Cyprus in Limbo: A Nation in Waiting, a People in Doubt

 Cyprus in Limbo: A Nation in Waiting, a People in Doubt

As Northern Cyprus drifts further into dependency and diplomatic isolation, its people face a difficult truth: sovereignty may remain a dream, and self-governance, a memory.

Just steps from the UN buffer zone dividing Cyprus, a Turkish Cypriot man stirs his coffee slowly. “We have two passports,” he says, “but no country.” That quiet frustration echoes across northern Cyprus today—a place governed but unrecognised, represented yet unheard.

Recognised only by Turkey, the Turkish Republic of Northern Cyprus (TRNC) is trapped in political limbo. In 2025, that status has grown more precarious than ever. Internal autonomy is eroding, foreign allies have gone silent, and Ankara’s grip has grown heavier.

The sea with boats on it surrounded by buildings under the sunlight in Marseille in France

Brothers No More

Hope once rested with the Organisation of Turkic States—Turkey and its Central Asian partners. But in April, that illusion shattered. At a summit in Samarkand, Kazakhstan, Kyrgyzstan, Uzbekistan and Turkmenistan formally aligned with the EU, affirming support for Greek Cypriot sovereignty under UN Security Council Resolutions 541 and 550. A €12 billion EU aid package sealed the deal. The betrayal stung in the north.

President Ersin Tatar’s muted response—“They’re acting in their national interest”—only deepened the dismay. It underscored an open secret: Turkish Cypriots remain diplomatic hostages to Ankara’s foreign policy.

From Autonomy to Administration

In exchange for financial support—21 billion Turkish Lira in 2025 alone—Ankara has acquired sweeping control over the TRNC’s civil service, salary disbursement, and public procurement. Even domestic laws must now mirror Turkey’s.

A new Presidential Complex, funded by Turkey and housing the executive, judiciary and a mosque, is a potent symbol. Its inauguration by Turkish clerics marked, for many, a break with northern Cyprus’s secular identity. “We’re not a province of Turkey,” opposition MP Doğuş Derya said. “But our institutions now behave as if we are.”

Ballot Boxes and Demographics

Elections no longer feel sovereign. Since the controversial 2020 vote that unseated pro-federation leader Mustafa Akıncı, more than 25,000 new citizenships have reportedly been granted—mostly to mainland Turkish settlers. Opposition groups cite widespread voter engineering, media bias, and Ankara-directed appointments. The result, says Derya, is “a democratic façade.”

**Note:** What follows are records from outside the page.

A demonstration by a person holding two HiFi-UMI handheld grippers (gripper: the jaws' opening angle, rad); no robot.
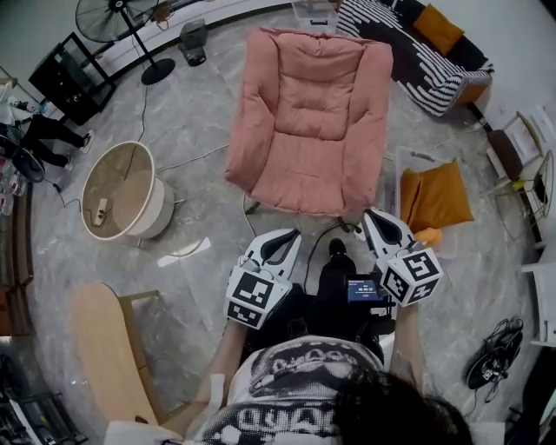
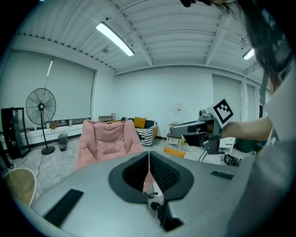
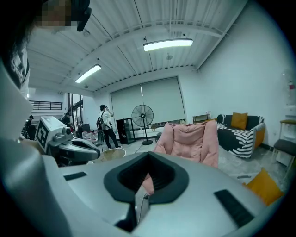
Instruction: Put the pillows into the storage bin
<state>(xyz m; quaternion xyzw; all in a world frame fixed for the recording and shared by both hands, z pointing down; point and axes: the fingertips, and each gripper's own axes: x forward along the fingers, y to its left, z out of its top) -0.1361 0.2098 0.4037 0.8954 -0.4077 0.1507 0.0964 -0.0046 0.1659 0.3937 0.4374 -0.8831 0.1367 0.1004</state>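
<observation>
An orange pillow (image 1: 434, 195) lies on the floor right of the pink armchair (image 1: 308, 117), against what looks like a clear bin (image 1: 408, 161); it also shows as an orange pillow (image 2: 173, 151) low at the right (image 3: 263, 185). A second orange pillow (image 1: 437, 28) rests on the striped sofa (image 1: 417, 61). My left gripper (image 1: 276, 245) and right gripper (image 1: 380, 224) are held side by side in front of the chair, both pointing at it. In each gripper view the jaws meet in a line, the left gripper (image 2: 149, 159) and right gripper (image 3: 148, 159) shut with nothing between them.
A round side table (image 1: 122, 191) stands left of the chair, with a floor fan (image 1: 113, 17) and black shelf (image 1: 69, 78) behind it. A wooden chair (image 1: 104, 339) is at my near left, shoes (image 1: 491, 356) at my near right. A person (image 3: 107, 125) stands by the fan.
</observation>
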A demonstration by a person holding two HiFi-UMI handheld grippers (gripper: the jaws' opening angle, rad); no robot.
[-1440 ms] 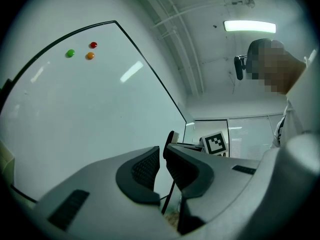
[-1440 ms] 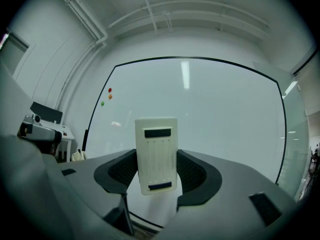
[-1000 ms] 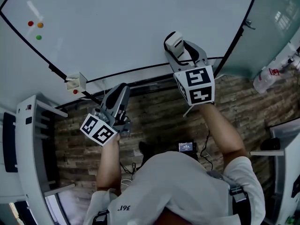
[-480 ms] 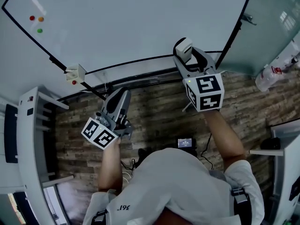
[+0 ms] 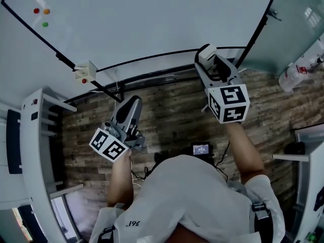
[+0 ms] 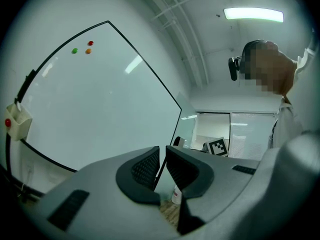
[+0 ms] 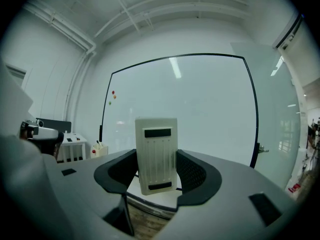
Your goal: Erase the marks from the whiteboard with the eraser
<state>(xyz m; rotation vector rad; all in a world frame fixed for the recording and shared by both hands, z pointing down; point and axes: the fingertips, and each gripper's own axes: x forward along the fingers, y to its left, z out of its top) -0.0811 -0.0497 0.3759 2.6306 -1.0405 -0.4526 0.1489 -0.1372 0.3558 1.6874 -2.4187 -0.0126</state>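
Right tongs (image 7: 157, 170) clamp eraser (image 7: 156, 146) upright, prob. just off whiteboard (image 7: 215, 109).

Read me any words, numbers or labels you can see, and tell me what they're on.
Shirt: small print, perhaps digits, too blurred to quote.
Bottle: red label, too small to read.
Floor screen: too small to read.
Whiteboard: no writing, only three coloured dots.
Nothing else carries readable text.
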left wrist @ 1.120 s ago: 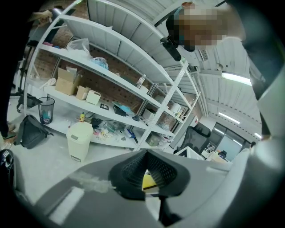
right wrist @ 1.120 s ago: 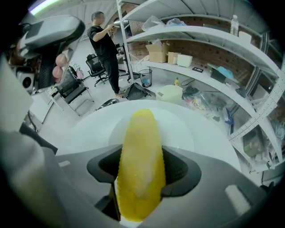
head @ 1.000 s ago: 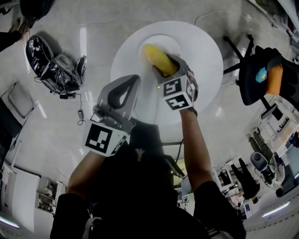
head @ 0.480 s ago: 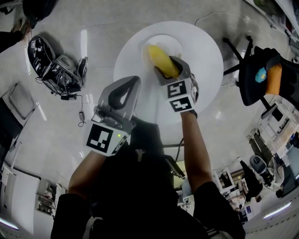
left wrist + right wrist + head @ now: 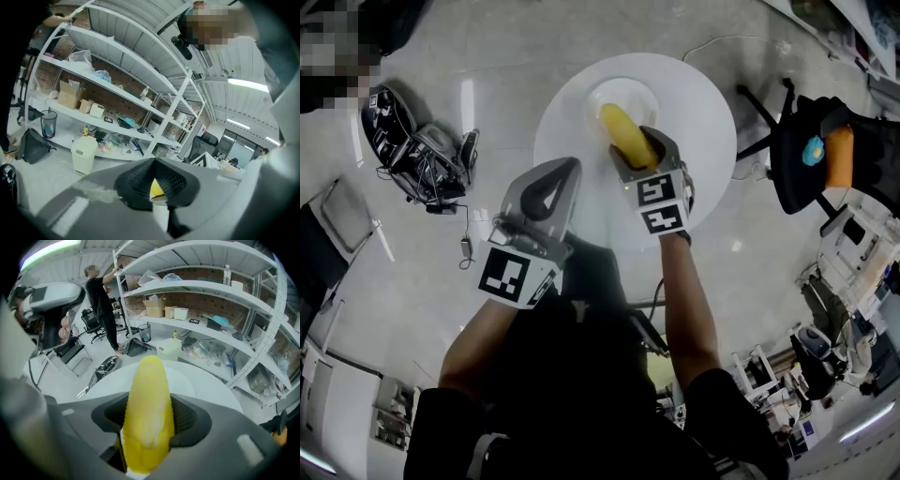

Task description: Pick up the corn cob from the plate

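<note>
- Two claws hang over a round white bench (image 5: 703, 131), one in each of the person's hands.
- Of these, the right claw (image 5: 639, 150) is clamped on the corn cob (image 5: 622, 127). Its dark pads press the cob's two sides near the blunt end, and most of the yellow length juts out past the tips.
- Seen from the right gripper view, the corn cob (image 5: 149, 380) stands straight out between the jaws of the right claw (image 5: 149, 420), tapered end farthest from it.
- Just beyond that claw's tips lies the white plate (image 5: 598, 94). The cob's far end reaches over it, but I cannot tell whether the cob touches the plate.
- Beside the right claw, on its left, the left claw (image 5: 569, 169) has its tips together and nothing in them.
- The left gripper view shows that claw (image 5: 157, 185) with its pads meeting, and only a sliver of yellow in the notch.
- Well off to the right of the right claw stands a black office chair (image 5: 802, 155).
- Well to the left of the left claw lies a heap of black gear (image 5: 412, 150) on the floor.
- Far ahead of the right claw is a white shelf rack (image 5: 211, 291) with boxes, and a person (image 5: 101, 301) reaches up to it.
</note>
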Tool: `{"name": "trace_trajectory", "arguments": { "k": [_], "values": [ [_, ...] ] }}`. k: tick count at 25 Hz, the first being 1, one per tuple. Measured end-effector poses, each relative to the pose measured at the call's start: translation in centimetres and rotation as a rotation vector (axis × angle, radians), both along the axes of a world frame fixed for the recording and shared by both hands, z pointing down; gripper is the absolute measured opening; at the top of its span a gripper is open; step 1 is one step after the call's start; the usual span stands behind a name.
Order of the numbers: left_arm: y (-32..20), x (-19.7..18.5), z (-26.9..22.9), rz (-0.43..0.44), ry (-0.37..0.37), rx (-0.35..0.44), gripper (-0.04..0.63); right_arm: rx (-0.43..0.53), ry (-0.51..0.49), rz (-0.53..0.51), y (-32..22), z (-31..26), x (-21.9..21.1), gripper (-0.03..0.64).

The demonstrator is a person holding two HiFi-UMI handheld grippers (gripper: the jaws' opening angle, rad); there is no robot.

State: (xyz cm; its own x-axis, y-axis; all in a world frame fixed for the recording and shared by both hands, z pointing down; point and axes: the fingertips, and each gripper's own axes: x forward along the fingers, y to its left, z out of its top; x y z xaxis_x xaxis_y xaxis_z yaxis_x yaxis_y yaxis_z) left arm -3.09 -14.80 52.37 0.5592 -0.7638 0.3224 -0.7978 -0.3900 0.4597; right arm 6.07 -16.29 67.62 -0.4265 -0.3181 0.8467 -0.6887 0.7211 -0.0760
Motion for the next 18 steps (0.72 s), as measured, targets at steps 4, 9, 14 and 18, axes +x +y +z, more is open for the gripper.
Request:
{"name": "trace_trajectory", "arguments": {
  "k": [4,9,14,18],
  "values": [
    [0.9,0.0,-1.4,0.019,0.000,0.022,0.005,0.019,-0.020,0.042,0.8,-1.8,-0.2,0.265],
    [2.1,0.0,-3.7,0.037,0.008,0.051,0.005,0.045,-0.048,0.098,1.8,-4.5,-0.5,0.265],
    [3.7,-0.8,-5.9,0.046,0.017,0.076,0.005,0.071,-0.065,0.150,3.2,-7.2,-0.8,0.265],
    [4.9,-1.0,-8.1,0.052,0.020,0.098,0.005,0.089,-0.083,0.197,4.5,-9.8,-0.4,0.265]
  ]
}}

Beneath the Casinos: A Dark Economy

Behind the gleaming facades of Kyrenia’s casinos lies a more sinister reality. Human trafficking and unregulated vice thrive in the shadows. The 2025 death of a young woman in Lefke—officially ruled a suicide—reignited accusations of systemic exploitation in venues licensed as “entertainment clubs.”

Meanwhile, the legacy of slain casino tycoon Halil Falyalı continues to haunt the political sphere. Murders, money laundering and missing recordings have fuelled speculation of links between organised crime and Turkish state actors. “Before we can speak of sovereignty,” said a Nicosia-based activist, “we must clean our own house.”

Derya’s Warning, Derya’s Hope

For Doğuş Derya, a feminist MP from the Republican Turkish Party, the decay is personal. “We’re witnessing a campaign of identity engineering,” she said, citing shifts in school curricula, judicial changes, and religious intrusions. Still, she insists a federal solution remains possible—and essential.

The Mirage of Recognition

Despite Ankara’s push for a two-state solution, the UN, EU and UK remain steadfast in supporting a bi-zonal, bi-communal federation. Negotiations stalled years ago, despite most technical issues being resolved. What remains absent is political will.

As Derya puts it: “The two-state model is not our demand. It’s Ankara’s.”

A Future in Exile?

Many young Turkish Cypriots are voting with their feet. Frustrated by inflation, censorship, and lack of opportunity, they are emigrating—often to the EU or the UK. “We have no future here,” says Leyla, a 23-year-old engineering graduate. “We are governed without dignity, and without choice.”

Britain’s Forgotten Duty

As a guarantor power under the 1960 Treaty of Guarantee, the UK has a legal responsibility to safeguard Cyprus’s independence and integrity. Yet its involvement has been minimal, limited largely to military interests in Akrotiri and Dhekelia. Now, diaspora voices in London and Manchester are demanding renewed engagement and a commitment to a federal solution.

Between Submission and Sovereignty

Northern Cyprus today stands not between East and West, but between imposed fragmentation and reclaimed unity. The dream of international recognition has faded. But among Turkish Cypriots, a quieter hope persists—that federal reunification, grounded in shared rights, may still offer a path forward.

As Derya says: “If this island is to be saved, it will be saved by those who live on it—not those who rule it from afar.”